There is not enough room in this windows to tell you everything good about LEM. The log monitoring across the enterprise, compliance, and KPI monitoring. It has a good dashboard.

I wish they had taken the time to plan out the development in to SolarWinds Orion suite so it was all one product rather than a running appliance in my virtual cluster

Node Health, compliance, and i like to call that Audit protection. We have a series of audits we go through annually. The addition of LEM has enabled us to quickly generate reports and show how good or how bad we are doing but also reduces the amount of time spent with the Auditors as they can see we are addressing it and work with us to find resolutions vs picking us apart for what we don't do. Being able to Zero in on issues like never before has opened my eyes and now keeps me awake at night to the reality of the threats and issues facing me and my limited team each day. Automatic notifications and help ticket generation has also been something that assists us knowing we are reducing guess work to fact check.

Compliance, IT Operations, and dashboards. These tools are essential for knowing and preventing security issues before they are major issues. The Dashboard is your guide. The ability to create custom monitors on the fly and all the builtin logic behind LEM is simply amazing. I had no idea what i did not know. The only trouble i have now is having enough time to spend using it properly in my Small IT shop.

SolarWinds has a great suite of software, and LEM is one of the jewels. however they as of yet have failed to fully integrate it in to the Orion package. you have to have it on a separate browser tab, and although the Dashboard is fantastic, not being able to put it in Orion prevents the NOC from building a Dashboard with LEM data on it with other data from other applications in Orion.

This software allowed us to pass an audit requirement for logging and retrieval of data. We also have been able to use it to notify us of penetration tests and various other events that need immediate attention.

This is a single point for all of your logging needs. The agents make collecting non-syslog data easy and very manageable. There are a lot of alerts, searches, and such that are included out of the box. The platform scales well and allows for a lot of data to be logged and searched. There are multiple users and each can configure their own alerts and notifications. Being able to customize the notifications is a very big plus.

Log and Event Manager can be very unwieldy and grow too large very quickly. The search building is not that intuitive and the logic sometimes fails in the queries when building them. If you have to search through a large number of events, it can be quite slow and take 30+ minuted to return results.

Easy to set up devices Easy to set up features Lots of security rules templates that are used in different standards (PCI DSS, SOX, Best practices...)

The price is a little high The licence is for 30 devices minimum, so, you can have to pay for something that you don't use

It is easy to setup and use. I use this for auditing on systems and all of the data collects on a Syslog Server also from SolarWinds. It provides me with all of the data I need and is very reliable for the most part.

When it stops working it is almost impossible to get it to work again. I have had a handful of systems where the client stopped working and no matter how many times I uninstall and reinstall it does not work again.
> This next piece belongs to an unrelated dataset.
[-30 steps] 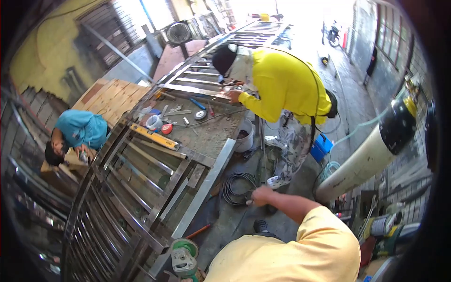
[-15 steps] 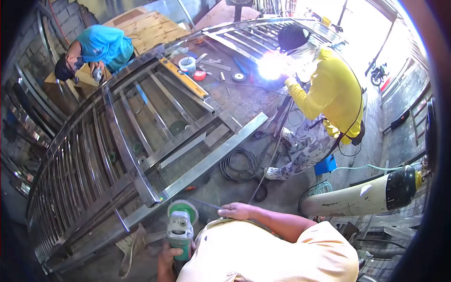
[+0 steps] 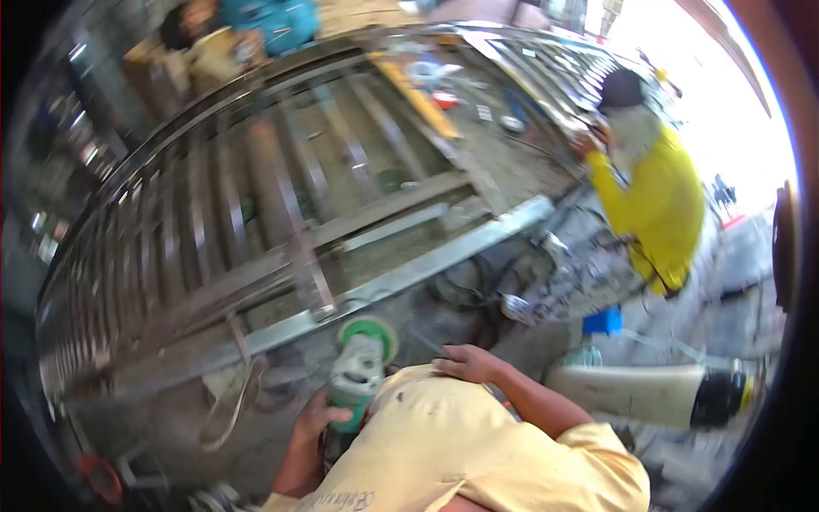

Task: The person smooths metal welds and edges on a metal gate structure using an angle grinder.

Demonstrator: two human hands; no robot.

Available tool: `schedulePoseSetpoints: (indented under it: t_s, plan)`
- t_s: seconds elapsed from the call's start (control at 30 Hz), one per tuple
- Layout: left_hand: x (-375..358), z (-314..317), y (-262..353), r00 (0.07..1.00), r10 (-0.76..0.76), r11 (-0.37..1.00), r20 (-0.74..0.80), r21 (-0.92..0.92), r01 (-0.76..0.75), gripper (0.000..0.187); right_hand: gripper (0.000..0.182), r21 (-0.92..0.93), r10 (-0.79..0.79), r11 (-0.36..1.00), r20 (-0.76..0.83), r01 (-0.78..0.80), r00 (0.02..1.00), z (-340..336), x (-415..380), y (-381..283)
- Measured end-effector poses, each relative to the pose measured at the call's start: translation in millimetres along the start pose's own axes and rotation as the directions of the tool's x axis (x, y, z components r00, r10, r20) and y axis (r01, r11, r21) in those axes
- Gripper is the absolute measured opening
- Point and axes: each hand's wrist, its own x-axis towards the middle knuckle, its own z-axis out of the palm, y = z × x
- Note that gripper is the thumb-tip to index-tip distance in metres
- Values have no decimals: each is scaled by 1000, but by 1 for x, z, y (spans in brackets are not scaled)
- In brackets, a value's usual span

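A green angle grinder point(image 3: 357, 375) with a pale metal head is gripped in my left hand point(image 3: 320, 416), low in the head view. Its round green disc point(image 3: 373, 335) points away from me, close to the near edge of a large metal gate frame point(image 3: 388, 279). My right hand point(image 3: 467, 363) rests closed at the front of my yellow shirt, on the end of a thin dark strip point(image 3: 424, 342) that sticks out ahead. The palm side of that hand is hidden. The gate's many parallel bars are blurred by motion.
A welder in a yellow top point(image 3: 661, 200) bends over the gate's far right part. Another person in blue point(image 3: 277, 24) is at the far side. A gas cylinder point(image 3: 627, 392) lies to my right, near a blue box point(image 3: 603, 320). A yellow level point(image 3: 415, 96) lies on the gate.
The view has swung, so the gate and the welder sit farther right. The bright welding arc is gone. My left hand still holds the grinder, and my right hand remains at my front.
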Motion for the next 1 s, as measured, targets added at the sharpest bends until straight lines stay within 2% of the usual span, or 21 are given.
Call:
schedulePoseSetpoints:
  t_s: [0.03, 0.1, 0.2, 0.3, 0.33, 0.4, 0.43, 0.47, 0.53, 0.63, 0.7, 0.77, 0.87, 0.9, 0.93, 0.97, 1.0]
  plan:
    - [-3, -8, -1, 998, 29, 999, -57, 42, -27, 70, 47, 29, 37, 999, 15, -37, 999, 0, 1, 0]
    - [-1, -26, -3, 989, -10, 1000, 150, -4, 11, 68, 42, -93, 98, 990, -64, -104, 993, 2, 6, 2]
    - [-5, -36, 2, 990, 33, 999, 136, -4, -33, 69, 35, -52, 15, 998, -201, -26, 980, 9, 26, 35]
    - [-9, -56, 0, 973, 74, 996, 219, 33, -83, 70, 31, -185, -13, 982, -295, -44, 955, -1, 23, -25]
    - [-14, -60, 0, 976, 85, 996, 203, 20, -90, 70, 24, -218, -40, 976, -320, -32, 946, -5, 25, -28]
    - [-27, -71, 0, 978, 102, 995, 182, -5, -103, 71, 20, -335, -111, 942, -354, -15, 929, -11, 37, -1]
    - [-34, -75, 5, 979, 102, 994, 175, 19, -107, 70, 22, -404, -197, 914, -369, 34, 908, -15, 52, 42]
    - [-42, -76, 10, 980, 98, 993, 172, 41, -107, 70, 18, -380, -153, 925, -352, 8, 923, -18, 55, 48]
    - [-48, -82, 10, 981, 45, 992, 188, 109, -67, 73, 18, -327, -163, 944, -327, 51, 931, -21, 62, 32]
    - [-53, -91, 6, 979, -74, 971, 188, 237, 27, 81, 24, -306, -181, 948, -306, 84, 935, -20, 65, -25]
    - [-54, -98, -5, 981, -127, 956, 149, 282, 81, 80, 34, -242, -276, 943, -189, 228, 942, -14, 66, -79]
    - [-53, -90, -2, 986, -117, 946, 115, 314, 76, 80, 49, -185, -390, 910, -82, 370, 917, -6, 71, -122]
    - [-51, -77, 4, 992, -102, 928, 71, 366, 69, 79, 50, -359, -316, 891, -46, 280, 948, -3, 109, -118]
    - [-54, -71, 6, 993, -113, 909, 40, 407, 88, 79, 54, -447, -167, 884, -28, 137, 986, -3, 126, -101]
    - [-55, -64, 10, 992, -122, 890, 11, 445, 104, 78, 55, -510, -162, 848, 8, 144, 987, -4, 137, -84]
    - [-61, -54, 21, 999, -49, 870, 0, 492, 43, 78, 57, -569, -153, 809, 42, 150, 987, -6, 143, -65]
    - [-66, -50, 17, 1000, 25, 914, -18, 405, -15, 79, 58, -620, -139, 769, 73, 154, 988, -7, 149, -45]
Also in the selection menu to pick what you want to log it tends to take forever and locks up a lot.

Helpful display and insight of your application and systems logs.

Allow to setup triggers, alerts, and email base on any keyword or filters that you want to setup to filer out the logs. Agent base installation make it itself, no configuration required on systems side.
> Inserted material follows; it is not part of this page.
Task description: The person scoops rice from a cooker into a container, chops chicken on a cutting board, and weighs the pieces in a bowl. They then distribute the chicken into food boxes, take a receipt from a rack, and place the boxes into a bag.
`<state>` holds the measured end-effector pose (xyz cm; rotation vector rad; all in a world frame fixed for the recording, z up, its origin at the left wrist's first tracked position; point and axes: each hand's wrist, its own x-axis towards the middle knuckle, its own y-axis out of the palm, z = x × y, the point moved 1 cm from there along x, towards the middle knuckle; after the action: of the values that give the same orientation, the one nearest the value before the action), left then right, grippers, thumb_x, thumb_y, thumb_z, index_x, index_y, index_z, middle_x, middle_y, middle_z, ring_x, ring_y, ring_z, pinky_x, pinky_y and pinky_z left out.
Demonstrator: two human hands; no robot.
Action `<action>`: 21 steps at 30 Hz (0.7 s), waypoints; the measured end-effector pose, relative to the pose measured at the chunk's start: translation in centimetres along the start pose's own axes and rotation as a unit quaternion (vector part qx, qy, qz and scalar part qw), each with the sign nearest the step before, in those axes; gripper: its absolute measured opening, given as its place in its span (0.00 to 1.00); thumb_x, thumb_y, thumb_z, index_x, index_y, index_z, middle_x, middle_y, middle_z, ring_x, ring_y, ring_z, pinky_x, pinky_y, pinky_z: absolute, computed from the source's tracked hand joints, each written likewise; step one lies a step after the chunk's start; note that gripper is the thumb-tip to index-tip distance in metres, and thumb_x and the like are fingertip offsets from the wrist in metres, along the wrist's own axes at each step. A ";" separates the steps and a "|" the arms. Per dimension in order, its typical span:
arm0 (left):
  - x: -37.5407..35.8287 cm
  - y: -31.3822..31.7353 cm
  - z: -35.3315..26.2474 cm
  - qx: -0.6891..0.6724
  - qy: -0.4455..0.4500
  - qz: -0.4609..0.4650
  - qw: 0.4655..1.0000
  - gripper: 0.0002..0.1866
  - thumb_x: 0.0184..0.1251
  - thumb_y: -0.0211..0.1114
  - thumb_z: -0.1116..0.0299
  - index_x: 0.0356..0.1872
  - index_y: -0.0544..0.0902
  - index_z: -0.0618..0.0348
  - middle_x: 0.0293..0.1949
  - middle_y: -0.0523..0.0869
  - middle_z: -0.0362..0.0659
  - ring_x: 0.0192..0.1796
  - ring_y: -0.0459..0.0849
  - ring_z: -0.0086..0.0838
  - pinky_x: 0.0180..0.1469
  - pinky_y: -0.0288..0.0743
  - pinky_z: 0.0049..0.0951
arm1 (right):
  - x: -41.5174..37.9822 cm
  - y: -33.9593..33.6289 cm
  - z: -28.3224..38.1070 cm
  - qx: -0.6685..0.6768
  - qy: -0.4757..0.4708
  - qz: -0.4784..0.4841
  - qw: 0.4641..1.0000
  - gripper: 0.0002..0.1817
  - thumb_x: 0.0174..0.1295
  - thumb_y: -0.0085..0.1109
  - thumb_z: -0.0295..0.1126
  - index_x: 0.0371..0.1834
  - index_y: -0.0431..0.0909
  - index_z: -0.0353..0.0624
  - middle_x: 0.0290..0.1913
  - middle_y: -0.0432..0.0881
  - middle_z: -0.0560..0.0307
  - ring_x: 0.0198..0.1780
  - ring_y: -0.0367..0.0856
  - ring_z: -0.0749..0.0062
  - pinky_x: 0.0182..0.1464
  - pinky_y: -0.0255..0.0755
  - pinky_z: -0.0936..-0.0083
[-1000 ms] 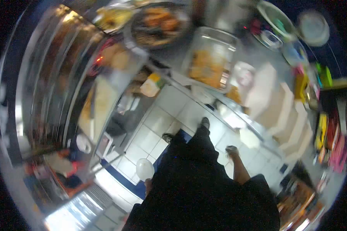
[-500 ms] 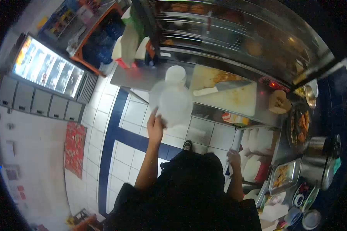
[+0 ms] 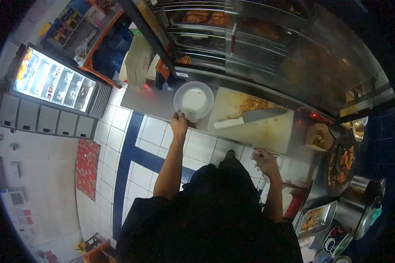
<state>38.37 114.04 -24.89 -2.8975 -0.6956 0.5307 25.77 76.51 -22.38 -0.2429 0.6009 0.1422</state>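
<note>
My left hand (image 3: 179,124) is closed on the near rim of a round translucent plastic bowl (image 3: 210,101) at the counter's left part. A white round shape shows in the middle of the bowl. To its right lies a cutting board (image 3: 267,133) with chopped brown food (image 3: 252,104) and a large knife (image 3: 261,115), its white handle pointing left. My right hand (image 3: 267,163) hangs just in front of the board's near right corner, fingers loosely bent and apart, with nothing plain to see in them.
A steel counter (image 3: 140,100) runs under a glass display cabinet (image 3: 259,48) holding food trays. To the right are a carton of food (image 3: 319,137), a dark round pan (image 3: 339,168), a steel tray of food (image 3: 314,219) and a large pot (image 3: 360,193). A lit fridge (image 3: 55,79) stands left.
My left hand has moved the translucent bowl forward over the counter, where the white round thing stood. My right hand has risen towards the board, its fingers loosening. The view has shifted slightly.
</note>
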 end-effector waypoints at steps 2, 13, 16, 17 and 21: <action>1.7 0.0 1.6 -0.003 0.057 -0.020 0.998 0.17 0.69 0.52 0.63 0.45 0.76 0.71 0.25 0.82 0.47 0.23 0.80 0.27 0.26 0.73 0.26 | 0.1 -1.0 1.9 -0.060 -0.006 0.015 0.998 0.24 0.63 0.59 0.40 0.58 0.70 0.41 0.34 0.80 0.58 0.24 0.74 0.80 0.24 0.70 0.80; -0.2 -3.2 3.6 0.083 0.097 -0.073 0.989 0.17 0.70 0.54 0.58 0.46 0.76 0.64 0.27 0.82 0.50 0.21 0.79 0.28 0.23 0.68 0.25 | 0.5 4.1 7.2 -0.117 -0.072 -0.016 0.990 0.24 0.65 0.55 0.47 0.55 0.73 0.39 0.38 0.81 0.53 0.33 0.78 0.73 0.40 0.73 0.76; -2.3 -3.8 0.3 0.269 0.158 -0.041 0.949 0.14 0.69 0.56 0.63 0.45 0.76 0.64 0.21 0.81 0.48 0.24 0.81 0.33 0.29 0.73 0.29 | -0.1 6.5 9.2 -0.112 -0.111 0.052 0.986 0.21 0.67 0.52 0.46 0.52 0.75 0.40 0.42 0.82 0.51 0.37 0.80 0.64 0.42 0.75 0.71; -2.8 -4.3 -1.2 0.246 0.142 -0.032 0.958 0.14 0.69 0.55 0.64 0.47 0.75 0.64 0.20 0.80 0.46 0.24 0.81 0.32 0.30 0.73 0.28 | 0.0 7.1 10.3 -0.037 -0.063 0.092 0.993 0.19 0.66 0.52 0.43 0.50 0.75 0.40 0.43 0.82 0.49 0.39 0.80 0.60 0.44 0.74 0.69; -2.8 -2.7 -9.0 0.094 0.283 0.039 0.954 0.19 0.66 0.57 0.72 0.57 0.70 0.63 0.27 0.81 0.44 0.29 0.81 0.25 0.30 0.74 0.25 | 1.6 10.3 13.7 -0.345 -0.183 -0.005 0.921 0.13 0.64 0.54 0.35 0.48 0.76 0.41 0.44 0.82 0.47 0.44 0.80 0.54 0.49 0.73 0.66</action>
<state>38.17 114.94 -15.09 -2.6929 -0.4171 -0.2226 32.39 90.17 -14.30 -0.8843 0.1542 0.3807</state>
Difficult to configure the settings / filters for different OS type. Default disk storage on allow support up to 3TB, you will have to find an alternative solution to ship the logs to another disk / location if your logs are over 3TB.

It can alert those who need to be, to USB devices, and any log alert that you could want. It captures pretty much every log you want, and you can stop it from capturing those you don't want.

It has a bit of a learning curve on a few features, but with the walk through they did with us, that wasn't really a problem.

Logs on the fly - which can be essential to my job. There isn't much to really complain about this program. If you do run in to any issues, you can always ask support or just make a post on the forums and the THWACK community will help.

Ease of use has always been Symantec's forte, but the real winner here is the legendary THWACK community that supports Solarwinds. The app itself does that it needs to, logs and manages events.

Lets your set filters on the log and display certain type of logs based on the filter you have set. Depends on what you want to view, they allow you to show the more important logs

The selection of what you want is tricky. Requires more research or help. A lot of logs you can view or have sent to emails.